Mr Symons says the company has been working with the community on noise and also infrasound noise.
“We’d encourage any residents within the Waterloo region to come forward with any concerns they have on noise because we have been working with those people and trying to do noise measurements at the areas where there’s been perceived as being wind and noise issues.”
Michele Prince is the chairperson of the Clare Ranges protection group and says health is an important aspect on wind turbine developments.
“I think as information is getting out to people and people are starting to hear from neighbours and trusted friends – they are thinking about looking into it more and as they look into it more the snowball effect is happening and they are starting to see that it is not just a localised problem with a couple of people, but it is actually starting to spread across Australia,” claims Ms Prince.
Chris Mossey is a Waterloo resident who didn’t attend the meeting.
“I have ten turbines on my property and the whole substation area,” he explains.
He says he has no concerns with the wind turbines on his property and has had no health issues.
Mr Mossey says he can hear the turbines but it is no more than the noise of a car coming up the road.

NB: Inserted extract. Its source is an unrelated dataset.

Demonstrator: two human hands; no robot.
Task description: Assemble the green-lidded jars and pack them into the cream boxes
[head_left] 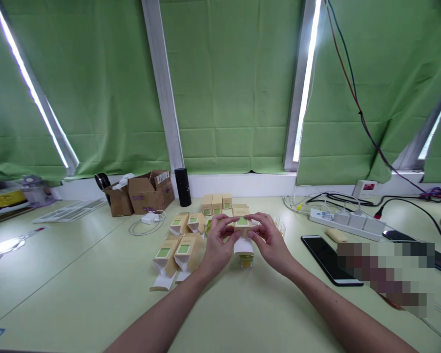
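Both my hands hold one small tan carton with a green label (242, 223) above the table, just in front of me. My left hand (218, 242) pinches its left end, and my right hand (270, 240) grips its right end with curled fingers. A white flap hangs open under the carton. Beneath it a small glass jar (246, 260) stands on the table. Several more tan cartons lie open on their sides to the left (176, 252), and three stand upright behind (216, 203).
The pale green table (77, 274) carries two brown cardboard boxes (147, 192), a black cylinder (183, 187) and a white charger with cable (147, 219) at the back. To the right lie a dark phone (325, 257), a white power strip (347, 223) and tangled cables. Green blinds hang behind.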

“It started back in 2001 when they came through and erected monitoring towers… it took until 2009 for the final approval,” says Mr Mossey.
“People like the idea of a wind farm and like the idea of clean energy, but for some reason – don’t want to see it,” he says.
Mr Mossey says the turbines on his land have definitely made his paddock more profitable.
“When I grew up nuclear energy was a dirty word and now everyone’s changed on that.
“If we are not using the sun, not using the wave action, not using the wind, then I think we are crazy,” he adds.